To further strengthen the Allied ranks, a force of Spanish irregulars under General Antonio Begines de los Ríos had been ordered to come down from the Ronda mountains by 23 February and join the main Anglo-Portuguese and Spanish force. Unaware of the delays in sailing, Begines had advanced as far as Medina-Sidonia in search of the Allied army; unsupported, and embroiled in skirmishes with Victor's right flank, he returned to the mountains. General Louis Victorin Cassagne, Victor's flank commander, informed the marshal of the developing threat. Victor responded by sending three infantry battalions and a cavalry regiment to reinforce Cassagne, and ordering the fortification of Medina-Sidonia. [12]

Having concentrated, the combined Allied force began marching north towards Medina-Sidonia on 28 February, and la Peña now ordered Beguines's irregulars to join them at Casas Viejas. Once there, however, Beguines's scouts reported that Medina-Sidonia was held more strongly than had been anticipated. Rather than engaging the French and forcing Victor to weaken his siege by committing more of his troops to the town's defence, la Peña decided that the Allied army should march across country and join the road that ran from Tarifa, through Vejer and Chiclana, to Cádiz. [13]

Map of the route taken by the Allied forces on the campaign Barrosa campaign map.PNG
Map of the route taken by the Allied forces on the campaign

This change of plan, combined with further bad weather and la Peña's insistence on marching only at night, meant the Allied force was now two days behind schedule. [10] La Peña sent a message to Cádiz informing Zayas of the delay, but the dispatch was not received and on 3 March, Zayas launched his sally as arranged. [lower-alpha 2] A pontoon bridge was floated across the Santi Petri creek and a battalion sent across to establish a bridgehead prior to the arrival of the main force. Victor could not allow the Cádiz garrison, which still numbered about 13,000 men, to make a sortie against his lines while he was threatened from outside, so on the night of 3–4 March he sent six companies of voltigeurs to storm the bridgehead entrenchments and prevent a breakout. Zayas's battalion was ejected from its positions, with 300 Spanish casualties, and Zayas was forced to float the pontoon bridge back to the island for future use. [lower-alpha 3]
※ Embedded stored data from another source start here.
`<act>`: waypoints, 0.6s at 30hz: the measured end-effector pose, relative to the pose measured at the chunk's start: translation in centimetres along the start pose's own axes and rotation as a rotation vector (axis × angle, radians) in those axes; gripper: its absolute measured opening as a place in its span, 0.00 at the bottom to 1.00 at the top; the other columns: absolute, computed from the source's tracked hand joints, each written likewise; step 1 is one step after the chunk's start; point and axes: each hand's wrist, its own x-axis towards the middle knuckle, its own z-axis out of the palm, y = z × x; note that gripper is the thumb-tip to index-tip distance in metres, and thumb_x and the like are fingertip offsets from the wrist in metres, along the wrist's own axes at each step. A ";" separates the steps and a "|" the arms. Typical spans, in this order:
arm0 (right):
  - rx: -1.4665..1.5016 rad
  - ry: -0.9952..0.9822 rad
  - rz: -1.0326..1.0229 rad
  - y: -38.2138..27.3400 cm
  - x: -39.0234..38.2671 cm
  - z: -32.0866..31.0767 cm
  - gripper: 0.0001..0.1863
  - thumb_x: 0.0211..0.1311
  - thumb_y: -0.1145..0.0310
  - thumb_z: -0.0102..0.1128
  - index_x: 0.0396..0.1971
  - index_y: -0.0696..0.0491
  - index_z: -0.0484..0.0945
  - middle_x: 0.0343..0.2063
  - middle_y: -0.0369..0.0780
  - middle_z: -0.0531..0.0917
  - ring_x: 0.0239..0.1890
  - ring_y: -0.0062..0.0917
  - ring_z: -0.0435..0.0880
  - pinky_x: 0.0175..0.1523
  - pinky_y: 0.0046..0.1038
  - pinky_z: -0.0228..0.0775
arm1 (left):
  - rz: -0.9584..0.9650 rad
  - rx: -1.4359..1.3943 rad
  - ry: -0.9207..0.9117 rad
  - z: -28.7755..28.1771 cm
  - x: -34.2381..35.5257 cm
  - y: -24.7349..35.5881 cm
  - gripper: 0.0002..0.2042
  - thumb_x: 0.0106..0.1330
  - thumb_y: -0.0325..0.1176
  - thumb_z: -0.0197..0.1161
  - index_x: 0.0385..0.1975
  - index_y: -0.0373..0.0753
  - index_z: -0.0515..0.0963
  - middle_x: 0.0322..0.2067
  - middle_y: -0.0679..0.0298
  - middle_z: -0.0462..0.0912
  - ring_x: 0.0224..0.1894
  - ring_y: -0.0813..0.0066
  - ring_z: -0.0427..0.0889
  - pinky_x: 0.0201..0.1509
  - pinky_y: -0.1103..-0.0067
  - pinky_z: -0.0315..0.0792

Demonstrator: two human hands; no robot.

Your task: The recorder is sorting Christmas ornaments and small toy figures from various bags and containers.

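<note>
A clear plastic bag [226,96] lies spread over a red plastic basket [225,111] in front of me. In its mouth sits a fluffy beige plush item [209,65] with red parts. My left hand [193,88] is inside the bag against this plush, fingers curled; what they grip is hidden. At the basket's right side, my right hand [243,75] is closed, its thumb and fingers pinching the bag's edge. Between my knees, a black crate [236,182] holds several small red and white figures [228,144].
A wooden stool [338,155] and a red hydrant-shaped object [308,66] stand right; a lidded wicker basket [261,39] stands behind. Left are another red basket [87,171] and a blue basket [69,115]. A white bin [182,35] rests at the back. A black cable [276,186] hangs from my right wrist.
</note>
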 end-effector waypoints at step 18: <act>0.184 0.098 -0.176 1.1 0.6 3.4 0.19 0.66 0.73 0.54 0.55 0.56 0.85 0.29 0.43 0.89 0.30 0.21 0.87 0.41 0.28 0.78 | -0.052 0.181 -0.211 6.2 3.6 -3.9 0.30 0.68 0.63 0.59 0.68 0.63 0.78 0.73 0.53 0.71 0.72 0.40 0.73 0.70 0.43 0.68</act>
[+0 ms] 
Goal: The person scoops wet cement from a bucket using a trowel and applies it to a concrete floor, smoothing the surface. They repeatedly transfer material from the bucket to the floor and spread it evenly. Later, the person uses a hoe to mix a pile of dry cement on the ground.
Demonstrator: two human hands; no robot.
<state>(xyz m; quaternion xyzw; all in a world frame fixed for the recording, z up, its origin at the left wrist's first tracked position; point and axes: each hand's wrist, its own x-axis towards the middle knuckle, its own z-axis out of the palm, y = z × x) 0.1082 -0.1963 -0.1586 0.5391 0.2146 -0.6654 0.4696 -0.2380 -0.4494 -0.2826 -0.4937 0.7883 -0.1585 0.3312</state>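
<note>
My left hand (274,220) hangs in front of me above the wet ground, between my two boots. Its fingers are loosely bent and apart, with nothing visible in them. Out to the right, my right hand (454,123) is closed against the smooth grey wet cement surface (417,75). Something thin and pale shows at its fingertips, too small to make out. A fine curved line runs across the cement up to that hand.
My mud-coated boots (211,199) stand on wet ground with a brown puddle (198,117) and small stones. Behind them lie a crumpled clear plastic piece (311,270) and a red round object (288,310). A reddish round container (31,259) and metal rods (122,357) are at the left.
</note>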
Marshal Victor had, by now, received intelligence from a squadron of dragoons that had been driven out of Vejer, informing him of the strong Anglo-Portuguese and Spanish force making its way up the western road from Tarifa. In conjunction with the aggressive action of the Cádiz garrison, this led him to conclude that the approaching troops were heading for Cádiz; their line of march was therefore predictable, so he prepared a trap. [14] General Eugène-Casimir Villatte's division was sent to block the neck of the peninsula on which the western road ran, preventing access to the Santi Petri creek and the Isla de Léon. Two other divisions, under the commands of Generals François Amable Ruffin and Jean François Leval, were ordered to conceal themselves in the thick Chiclana forest in position to attack the flank of the Allies as they engaged Villatte's division. [15]

After another night march, on 5 March the Allies reached a hill to the south east of Barrosa, the Cerro del Puerco (also referred to as the Barrosa Ridge). Scouts reported the presence of Villatte's force, and la Peña ordered his vanguard division to advance. With the aid of a fresh sortie of Zayas's troops from Cádiz, and reinforced by a brigade of the Prince of Anglona's division, the Spanish drove Villatte's force across the Almanza Creek. [16] La Peña refused his vanguard permission to pursue the retreating French, who were consequently able to regroup on the far side of the creek. Graham's Anglo-Portuguese division had remained behind on the Cerro del Puerco to defend the rear and right flank of la Peña's main force. [17]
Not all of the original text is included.